I'm trying to figure out if there is a way to achieve the converse of this: can a SQL Server stored proc execute with higher permission than its caller?
I want to create a stored procedure which does one thing if the user is in a role, but a fallback option if they're not.
My first attempt tried to query the current user's roles, based on this: How to query current user's roles
I tried to query what role a user was in, and decide what to do based on that. But if you set "mydomain\Domain Users" to a role (for example), users who belong to Domain Users aren't listed in the sys.database_role_members view.
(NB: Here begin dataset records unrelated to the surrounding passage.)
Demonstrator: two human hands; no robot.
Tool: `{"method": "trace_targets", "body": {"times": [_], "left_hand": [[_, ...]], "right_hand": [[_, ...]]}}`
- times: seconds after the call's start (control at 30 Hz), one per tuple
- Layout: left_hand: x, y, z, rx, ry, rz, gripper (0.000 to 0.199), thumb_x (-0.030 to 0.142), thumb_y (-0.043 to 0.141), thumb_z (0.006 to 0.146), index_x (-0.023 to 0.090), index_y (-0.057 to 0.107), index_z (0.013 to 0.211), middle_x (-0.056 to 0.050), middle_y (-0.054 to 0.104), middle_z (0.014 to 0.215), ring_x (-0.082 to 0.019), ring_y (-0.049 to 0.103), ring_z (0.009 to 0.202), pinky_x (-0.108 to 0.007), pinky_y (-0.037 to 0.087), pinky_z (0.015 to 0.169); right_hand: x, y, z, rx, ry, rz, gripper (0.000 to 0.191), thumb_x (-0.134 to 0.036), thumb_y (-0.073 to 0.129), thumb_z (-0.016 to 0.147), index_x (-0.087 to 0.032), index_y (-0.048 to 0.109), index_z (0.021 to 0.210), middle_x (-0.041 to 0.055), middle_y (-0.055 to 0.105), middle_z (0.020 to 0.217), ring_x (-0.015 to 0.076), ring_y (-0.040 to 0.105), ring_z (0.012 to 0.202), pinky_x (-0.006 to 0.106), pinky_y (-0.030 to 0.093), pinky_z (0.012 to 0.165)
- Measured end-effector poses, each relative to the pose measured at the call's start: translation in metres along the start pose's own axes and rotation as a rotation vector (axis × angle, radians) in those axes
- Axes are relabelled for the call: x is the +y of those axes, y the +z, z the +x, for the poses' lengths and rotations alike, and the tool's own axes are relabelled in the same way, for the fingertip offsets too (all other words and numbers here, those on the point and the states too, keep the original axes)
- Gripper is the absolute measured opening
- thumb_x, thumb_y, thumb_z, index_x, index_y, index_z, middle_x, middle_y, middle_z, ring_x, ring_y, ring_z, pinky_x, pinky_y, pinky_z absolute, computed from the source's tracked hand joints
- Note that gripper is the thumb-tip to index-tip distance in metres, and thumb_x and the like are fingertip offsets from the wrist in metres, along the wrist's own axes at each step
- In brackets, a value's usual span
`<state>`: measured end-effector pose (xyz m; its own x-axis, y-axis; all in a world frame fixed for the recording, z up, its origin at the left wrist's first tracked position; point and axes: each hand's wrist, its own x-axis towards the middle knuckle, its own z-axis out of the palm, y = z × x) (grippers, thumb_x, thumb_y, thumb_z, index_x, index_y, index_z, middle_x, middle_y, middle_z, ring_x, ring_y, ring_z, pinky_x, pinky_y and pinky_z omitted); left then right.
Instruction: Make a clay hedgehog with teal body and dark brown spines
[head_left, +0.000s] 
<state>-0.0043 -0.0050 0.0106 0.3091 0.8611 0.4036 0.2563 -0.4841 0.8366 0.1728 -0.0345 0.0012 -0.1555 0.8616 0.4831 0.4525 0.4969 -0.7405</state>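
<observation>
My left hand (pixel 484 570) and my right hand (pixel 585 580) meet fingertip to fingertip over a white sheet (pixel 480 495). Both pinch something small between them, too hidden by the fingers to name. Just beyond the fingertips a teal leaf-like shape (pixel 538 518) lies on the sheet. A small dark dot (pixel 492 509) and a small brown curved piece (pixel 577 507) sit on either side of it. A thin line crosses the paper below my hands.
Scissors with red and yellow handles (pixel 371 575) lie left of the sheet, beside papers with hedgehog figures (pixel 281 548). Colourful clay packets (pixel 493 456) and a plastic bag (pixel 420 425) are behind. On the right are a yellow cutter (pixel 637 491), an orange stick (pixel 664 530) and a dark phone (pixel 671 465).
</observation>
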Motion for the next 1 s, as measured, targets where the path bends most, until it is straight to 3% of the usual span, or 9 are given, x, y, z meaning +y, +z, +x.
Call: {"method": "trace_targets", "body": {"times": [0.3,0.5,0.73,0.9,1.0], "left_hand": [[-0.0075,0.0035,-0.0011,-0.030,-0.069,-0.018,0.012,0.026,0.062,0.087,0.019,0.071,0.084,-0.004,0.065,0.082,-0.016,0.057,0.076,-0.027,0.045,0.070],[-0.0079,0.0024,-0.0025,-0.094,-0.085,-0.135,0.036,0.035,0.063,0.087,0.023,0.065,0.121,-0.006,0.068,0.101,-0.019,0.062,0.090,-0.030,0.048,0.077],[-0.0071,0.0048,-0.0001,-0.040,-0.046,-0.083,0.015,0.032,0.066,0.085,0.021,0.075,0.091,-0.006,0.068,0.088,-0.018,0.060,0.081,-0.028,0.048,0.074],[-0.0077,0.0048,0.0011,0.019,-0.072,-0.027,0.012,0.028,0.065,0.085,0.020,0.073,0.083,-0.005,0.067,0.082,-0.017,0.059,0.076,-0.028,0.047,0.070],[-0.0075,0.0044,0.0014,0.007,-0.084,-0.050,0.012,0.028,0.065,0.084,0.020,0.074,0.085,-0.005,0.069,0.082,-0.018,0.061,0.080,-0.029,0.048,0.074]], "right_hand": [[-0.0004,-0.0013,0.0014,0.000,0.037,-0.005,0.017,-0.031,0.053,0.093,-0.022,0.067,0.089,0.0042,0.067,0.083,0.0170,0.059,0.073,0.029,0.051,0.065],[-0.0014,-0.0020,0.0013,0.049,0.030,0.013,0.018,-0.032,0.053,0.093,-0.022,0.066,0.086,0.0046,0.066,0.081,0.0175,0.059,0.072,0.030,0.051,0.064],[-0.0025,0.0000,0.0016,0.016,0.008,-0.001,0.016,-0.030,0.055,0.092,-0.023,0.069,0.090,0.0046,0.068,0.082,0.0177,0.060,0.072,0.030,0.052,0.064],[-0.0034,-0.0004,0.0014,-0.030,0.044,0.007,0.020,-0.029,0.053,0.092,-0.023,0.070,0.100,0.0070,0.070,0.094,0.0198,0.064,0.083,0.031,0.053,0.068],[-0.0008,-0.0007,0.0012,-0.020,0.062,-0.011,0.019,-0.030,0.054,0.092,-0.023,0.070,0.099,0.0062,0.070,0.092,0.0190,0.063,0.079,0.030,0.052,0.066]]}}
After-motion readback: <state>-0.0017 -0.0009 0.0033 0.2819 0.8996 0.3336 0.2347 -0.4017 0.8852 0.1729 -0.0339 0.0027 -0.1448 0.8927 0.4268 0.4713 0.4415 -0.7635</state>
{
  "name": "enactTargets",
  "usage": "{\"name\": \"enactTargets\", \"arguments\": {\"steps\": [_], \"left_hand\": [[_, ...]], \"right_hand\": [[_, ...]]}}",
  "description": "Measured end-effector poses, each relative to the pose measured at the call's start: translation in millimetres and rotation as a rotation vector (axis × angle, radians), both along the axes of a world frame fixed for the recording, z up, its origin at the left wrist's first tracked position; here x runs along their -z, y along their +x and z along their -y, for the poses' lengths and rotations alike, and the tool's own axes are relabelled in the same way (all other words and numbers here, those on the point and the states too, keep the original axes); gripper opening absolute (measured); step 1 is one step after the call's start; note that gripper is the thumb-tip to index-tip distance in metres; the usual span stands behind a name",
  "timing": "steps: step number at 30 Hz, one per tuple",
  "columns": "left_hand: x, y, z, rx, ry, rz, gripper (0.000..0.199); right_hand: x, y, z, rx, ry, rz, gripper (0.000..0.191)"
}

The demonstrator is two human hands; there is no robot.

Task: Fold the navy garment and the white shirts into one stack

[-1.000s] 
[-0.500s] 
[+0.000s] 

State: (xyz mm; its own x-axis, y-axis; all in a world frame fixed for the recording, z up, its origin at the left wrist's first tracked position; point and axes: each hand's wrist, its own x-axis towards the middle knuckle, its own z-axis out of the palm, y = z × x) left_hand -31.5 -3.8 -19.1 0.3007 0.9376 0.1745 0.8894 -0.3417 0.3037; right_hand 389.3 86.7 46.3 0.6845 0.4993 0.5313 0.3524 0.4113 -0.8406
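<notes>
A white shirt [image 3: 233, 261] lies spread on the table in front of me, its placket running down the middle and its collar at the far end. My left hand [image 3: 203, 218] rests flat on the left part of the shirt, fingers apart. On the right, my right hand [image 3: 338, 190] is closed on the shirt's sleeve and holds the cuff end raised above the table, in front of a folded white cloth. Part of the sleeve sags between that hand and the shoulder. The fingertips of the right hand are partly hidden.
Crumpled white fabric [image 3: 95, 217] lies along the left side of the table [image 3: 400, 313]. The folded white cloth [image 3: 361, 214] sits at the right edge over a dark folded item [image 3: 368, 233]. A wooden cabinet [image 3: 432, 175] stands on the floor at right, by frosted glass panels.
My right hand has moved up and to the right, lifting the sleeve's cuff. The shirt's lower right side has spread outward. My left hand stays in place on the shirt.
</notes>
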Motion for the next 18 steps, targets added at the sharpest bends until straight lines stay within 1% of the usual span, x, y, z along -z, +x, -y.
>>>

So users who were supposed to have permissions don't.
From here https://msdn.microsoft.com/en-us/library/ee677633.aspx
IS_ROLEMEMBER always returns 0 when a Windows group is used as the database
principal argument, and this Windows group is a member of another Windows
group which is, in turn, a member of the specified database role.
My next attempt works like this. Create a stored procedure with the actual permissions, and then a wrapper around it which calls the with lower permissions, and if that fails, perform the fallback action:
CREATE PROCEDURE [internal_myproc]
AS
BEGIN
-- do something here
END
GO
GRANT EXECUTE ON [internal_myproc] TO [Role1] AS [dbo]
GO
CREATE PROCEDURE [myproc]
AS
BEGIN
BEGIN TRY
EXEC [internal_myproc]
END TRY
BEGIN CATCH
-- perform fallback action
END CATCH
END
GO
GRANT EXECUTE ON [internal_myproc] TO [Role1] AS [dbo]
GO
GRANT EXECUTE ON [internal_myproc] TO [Role2] AS [dbo]
GO
GRANT EXECUTE ON [internal_myproc] TO [Role3] AS [dbo]
GO
The problem with this is that [Role1] and [Role2] both succeed in executing [internal_myproc] via [myproc]. If you take the code out of the stored procedure, it behaves the way it should, but because it's hidden inside a stored procedure, it gets implicit permissions to execute other stored procedures. I've experimented with "WITH EXECUTE AS" stuff, but it doesn't seem to change anything.
I also tried "IF HAS_PERMS_BY_NAME('internal_myproc', 'OBJECT', 'EXECUTE') = 1", suggested here MS SQL Server: Check to see if a user can execute a stored procedure , but that seems to not work in certain situations I haven't understood yet.
Is there a way to NOT grant those implicit permissions, to do a permission check inside a stored procedure? Or something equivalent?